Kasimpulannya, bahagia itu sesungguhnya dapat diraih oleh setiap orang asal orang itu mau menggunakan potensi dirinya dengan baik yaitu potensi fisik, akal dan ruh. Ketiganya karunia Allah bagi kita, gunakanlah secara seimbang. Kita juga akan selalu merasa bahagia selama kita mau menggunakan senjata pamungkas kebahagiaan yaitu sifat Sabar dan Syukur. Syukuri setiap nikmat yang kita peroleh dan Berabarlah bila kita menghadapi tantangan atau musibah yang menimpa kita.

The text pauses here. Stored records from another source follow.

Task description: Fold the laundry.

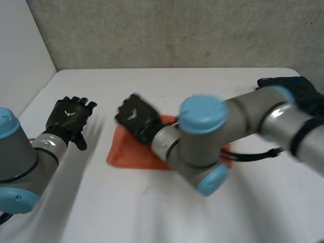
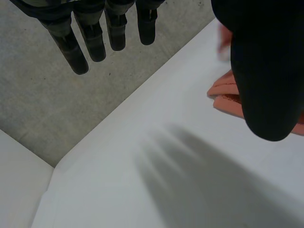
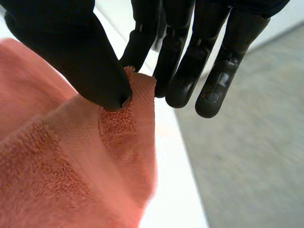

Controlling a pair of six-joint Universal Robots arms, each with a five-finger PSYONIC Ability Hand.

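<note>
The white worktop (image 1: pixel 263 202) carried a salmon terry towel (image 1: pixel 126 154) near its middle. Soft, light and floppy by the look of it, it would likely sag wherever unsupported, so a corner was the spot to hold. The right hand (image 1: pixel 135 117) pinched one corner between thumb and finger. The left hand (image 1: pixel 71 115) hovered apart, fingers straight, holding nothing.

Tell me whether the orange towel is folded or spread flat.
Seemingly folded: the towel shows stacked layers at its edge. The right hand pinches one corner, raised off the table.
</note>
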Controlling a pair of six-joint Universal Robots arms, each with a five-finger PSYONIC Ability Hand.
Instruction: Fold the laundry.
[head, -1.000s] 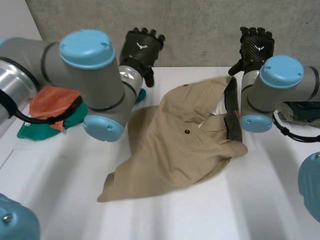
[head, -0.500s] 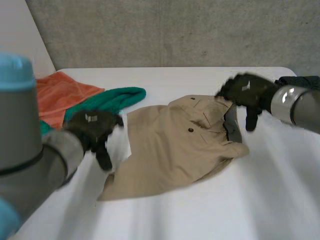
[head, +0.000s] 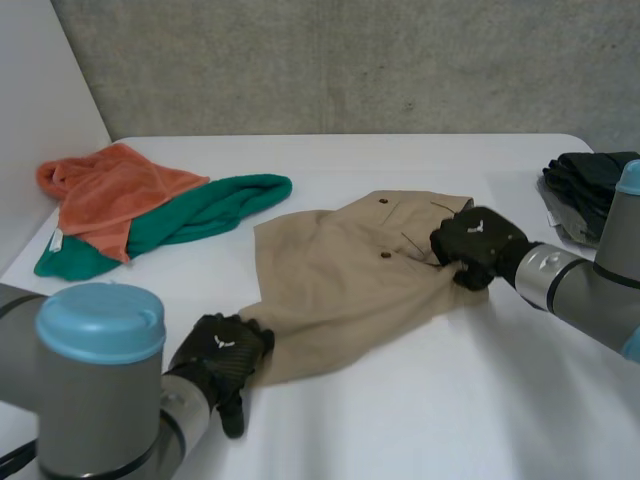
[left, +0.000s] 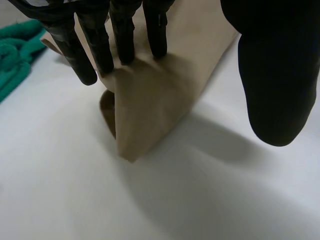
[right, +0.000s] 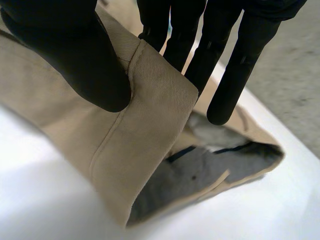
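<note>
Khaki trousers (head: 340, 290): right hand (head: 470, 245) pinches the waistband; left hand (head: 222, 352) rests straight fingers on the hem corner. Better to tension the cloth evenly before folding.

In the head view my left hand (head: 222, 352) lies over the nearest corner of the tan garment (head: 340, 290), so the tip of that corner is covered beneath my palm. In my left wrist view my palm is cut off at the edge, and the green cloth (left: 14, 55) beside my fingers runs out of the picture. My right hand (head: 470, 245) hides the stretch of waistband it pinches. In its wrist view the cloth behind my thumb is covered, and I cannot tell what lies inside the shadowed grey lining past my fingertips. Beyond my right hand, the dark pile (head: 585, 180) is partly behind my right arm and cut off.
</note>
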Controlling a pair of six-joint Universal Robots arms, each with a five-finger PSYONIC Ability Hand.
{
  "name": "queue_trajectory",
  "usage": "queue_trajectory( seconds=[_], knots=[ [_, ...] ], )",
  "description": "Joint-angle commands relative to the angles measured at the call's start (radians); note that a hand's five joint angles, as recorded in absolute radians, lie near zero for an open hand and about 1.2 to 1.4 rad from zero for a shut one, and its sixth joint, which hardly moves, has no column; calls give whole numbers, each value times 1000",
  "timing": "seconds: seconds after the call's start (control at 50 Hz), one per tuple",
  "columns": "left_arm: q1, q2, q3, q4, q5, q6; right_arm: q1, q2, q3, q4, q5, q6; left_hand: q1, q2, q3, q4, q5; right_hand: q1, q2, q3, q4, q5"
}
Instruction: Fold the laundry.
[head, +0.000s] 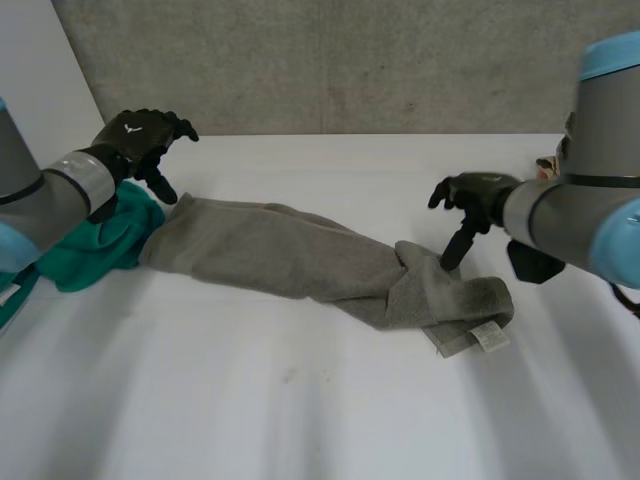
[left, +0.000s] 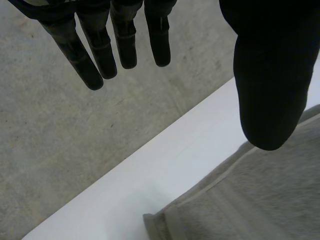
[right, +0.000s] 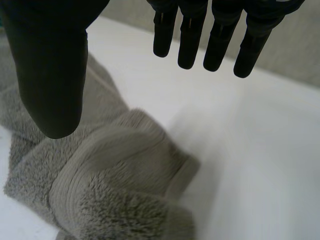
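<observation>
The grey towel (head: 300, 262) lies on the white desk (head: 300, 420). It is long and thin like a rope, and bunched up at the end with the little tag (head: 490, 338). The left hand (head: 145, 140) hovers over the other end, its fingers (left: 125, 50) wide and holding nothing. The right hand (head: 472, 197) hangs over the bunched end, fingers wide too. I think they are set to grab both ends and spread it flat. A green cloth (head: 95, 245) lies by the left arm.
</observation>
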Motion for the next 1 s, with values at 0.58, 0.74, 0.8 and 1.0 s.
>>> queue_trajectory(
  seconds=[0.58, 0.74, 0.8, 1.0],
  knots=[
    [-109, 93, -140, -58, -55, -14, 163, -374, 233, -227, -123, -278, -208, -179, -181, -177, -163, 1002, 988, 1006, 1021, 1041],
    [-172, -53, 7, -209, -46, -26, 210, -580, 374, -319, -222, -263, -208, -179, -181, -177, -163, 1002, 988, 1006, 1021, 1041],
    [-215, -113, 56, -255, -37, -26, 219, -633, 408, -328, -265, -252, -208, -179, -181, -177, -163, 1002, 988, 1006, 1021, 1041],
    [-345, -179, 113, -342, 21, -72, 179, -678, 420, -402, -302, -184, 258, 287, 285, 290, 303, 1002, 988, 1006, 1021, 1041]
  ],
)
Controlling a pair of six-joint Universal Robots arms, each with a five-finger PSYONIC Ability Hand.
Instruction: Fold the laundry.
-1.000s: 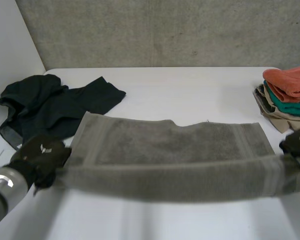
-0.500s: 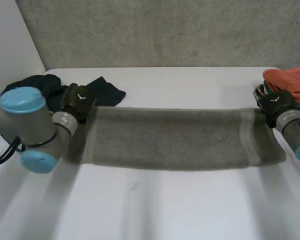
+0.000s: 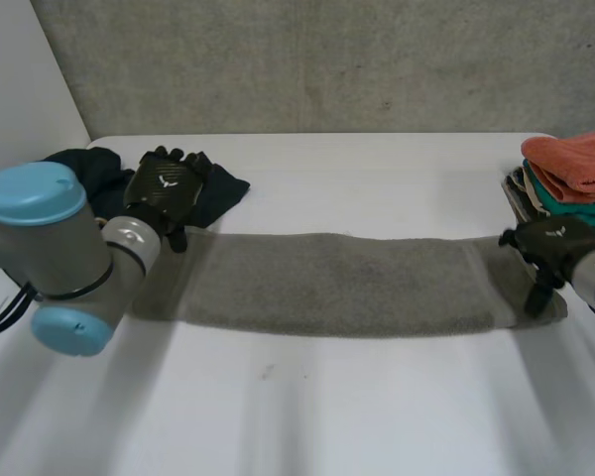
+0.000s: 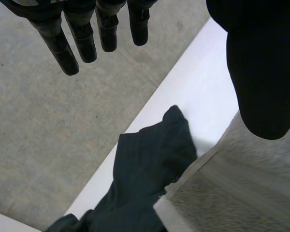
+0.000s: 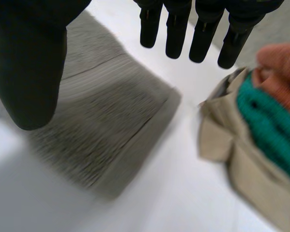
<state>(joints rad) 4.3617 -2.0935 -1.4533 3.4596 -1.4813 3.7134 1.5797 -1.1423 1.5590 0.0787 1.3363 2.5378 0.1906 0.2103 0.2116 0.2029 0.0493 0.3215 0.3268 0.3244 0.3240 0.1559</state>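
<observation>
Released towel [image 3: 337, 285] lies folded; left hand [image 3: 169, 184], right hand [image 3: 549, 244] fingers wide, empty; dark garment [image 3: 228, 188] half hidden.

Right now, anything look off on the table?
Nothing is spilled or damaged. The black garment lies crumpled at the far left, and a corner of the towel meets its edge, possibly overlapping it. The left hand and right hand are open at the towel's ends.
</observation>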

Ni’mat Allah yang diberikan kepada kita itu tak terhitung banyaknya tetapi sebahagian kita tidak atau kurang mensyukurinya sebab kita fokus kepada yang pada saat itu tidak ada pada kita. Silahkan hitung berapa nilainya beragam nikmat yang kita miliki terkait dengan potensi fisik kita; dengan panca indera yang kita miliki, dengan potensi akal kita dan potensi emosional serta spiritual yang kita peroleh. Pada saat semua itu berfungsi dengan baik umumnya kita tidak pernah mensyukurinya dan berterima kasih kepada yang telah memberikannya kepada kita ; baru bila salah satu terganggu atau sakit kita menyadari betapa besarnya nilai mata, telinga, mulut, gigi, lidah, rambut dll. Allah dalam Firmannya pada Q.Surat Arachman sampai 33 kali menyebutkan :”Nikmat mana lagi yang kamu dustakan”. Betul karena kita mendustakan nikmat yang diberikan Allah maka yang menderita itu kita sendiri.Mendustakan nikmat itu artinya nikmat yang diberikan Allah itu tidak kita syukuri bahkan kita kufuri. Contoh kita diberi akal tidak digunakan untuk memikirkan kebaikan tetapi justru digunakan untuk menipu atau merugikan orang lain. Kita diberikan fisik yang kuat tetapi tidak digunakan untuk mengerjakan yang bermanfaat tetapi digunakan untuk menyakiti orang lain. Kita diberi kemampuan bicara tidak digunakan untuk bicara santun atau mengajarkan ilmu bermanfaat tetapi digunakan untuk menyampaikan berita2 bohong atau mengajarkan ilmu untuk merusak kehidupan.
Mari kita nikmati perjalanan hidup yang sebentar ini dengan selalu bersyukur atas segala nikmat yang kita peroleh dan Bersabar bila tantangan atau musibah menimpa dan jangan lupa tugas kita di dunia itu adalah untuk Beribadah yaitu mengabdi kepada Allah dan berbuat baik kepada sesama manusia.